Lo stesso giorno nel Martirologio Romano, la Chiesa commemora:
– In località Beth Lapat nel regno di Persia, passione dei santi Sadoth, vescovo di Seleucia, e centoventotto compagni, martiri: sacerdoti, chierici e vergini consacrate, rifiutatisi di adorare il sole, furono messi in prigione, sottoposti per lunghissimo tempo a crudeli torture e infine trucidati per ordine del re.
– A Toledo in Spagna, sant’Elladio, che, dapprima amministratore della corte regia e dello stato, divenne poi abate di Agalia e, elevato infine alla sede episcopale di Toledo, diede eccellente esempio della sua carità.
– A Costantinopoli, san Tarasio, vescovo, che, insigne per pietà e dottrina, aprì il Concilio Niceno II, nel quale i Padri difesero il culto delle sacre immagini.
– Nel monastero di Centule nel territorio di Amiens in Francia, sant’Angilberto, abate, che, abbandonati gli incarichi di palazzo e militari, con il consenso della moglie Berta, che prese lei pure il sacro velo, si ritirò a vita monastica e resse felicemente il cenobio di Centule.
– A Coimbra in Portogallo, san Teotonio, che si recò due volte in pellegrinaggio a Gerusalemme e, rifiutata la custodia del Santo Sepolcro, tornato in patria fondò la Congregazione dei Canonici regolari della Santa Croce.
– A Roma, beato Giovanni da Fiesole, detto Angelico, sacerdote dell’Ordine dei Predicatori, che, sempre unito a Cristo, espresse nelle sue pitture ciò che contemplava nel suo intimo, in modo tale da elevare le menti degli uomini alle realtà celesti.
– A Londra in Inghilterra, beato Guglielmo Harrington, sacerdote e martire, che, originario della contea di York, condannato a morte sotto la regina Elisabetta I per aver ricevuto il sacerdozio e averlo esercitato in Inghilterra, ottenne a Tyburn la corona del martirio.
– Sempre presso Londra, beato Giovanni Pibush, sacerdote e martire, che, più volte e a lungo messo in carcere e infine condannato a morte per il suo sacerdozio sotto la medesima regina, fu impiccato a Southwark e sventrato con la spada.

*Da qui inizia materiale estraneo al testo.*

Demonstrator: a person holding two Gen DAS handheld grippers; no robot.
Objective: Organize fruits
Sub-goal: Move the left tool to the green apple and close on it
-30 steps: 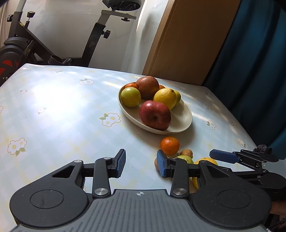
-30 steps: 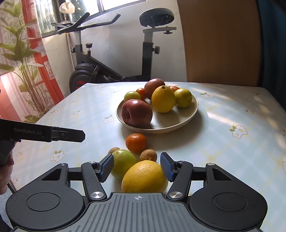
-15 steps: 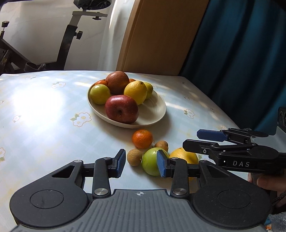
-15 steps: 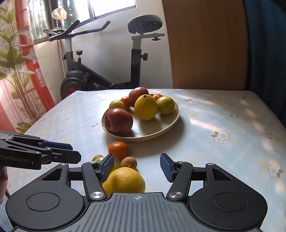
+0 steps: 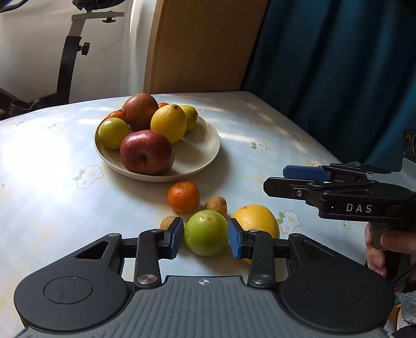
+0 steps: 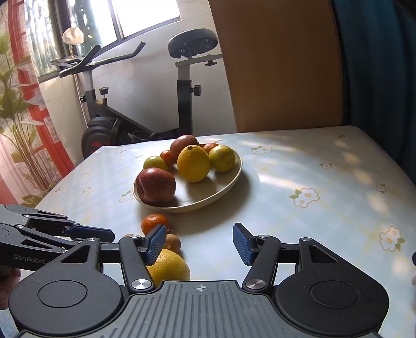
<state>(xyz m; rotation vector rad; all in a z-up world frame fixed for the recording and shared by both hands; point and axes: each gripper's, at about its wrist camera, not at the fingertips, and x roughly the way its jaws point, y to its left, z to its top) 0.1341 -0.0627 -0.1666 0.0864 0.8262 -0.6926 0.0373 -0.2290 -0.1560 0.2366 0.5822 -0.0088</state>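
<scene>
Exercise bike [image 6: 145, 104], sunlit window [image 6: 145, 15], wooden panel [image 6: 280, 65], teal curtain [image 5: 338, 65]

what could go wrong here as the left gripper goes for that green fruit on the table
1. The green fruit lies packed against the large orange and two small brown fruits; the left gripper fingers straddling it may knock these rolling.
2. The fruit is round and smooth, so it might squirt out of an off-centre pinch.
3. The right gripper hovers close by; the two could collide.
</scene>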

– Nella città di Wuchang nella provincia dello Hubei in Cina, san Francesco Régis Clet, sacerdote della Congregazione della Missione e martire, che per trent’anni annunciò il Vangelo tra grandissime difficoltà e per questo dopo una dura prigionia, ingannato da un apostata, venne strangolato per il nome di Cristo.
– A Bergamo, beata Geltrude (Caterina) Comensoli, vergine, che fondò una Congregazione di religiose per l’adorazione del Santissimo Sacramento e la formazione della gioventù.
– A Rosica in Polonia, beato Giorgio Kaszyra, sacerdote della Congregazione dei Chierici Mariani e martire, che, nell’infuriare della guerra, dato alle fiamme dai persecutori della fede, morì per Cristo Signore.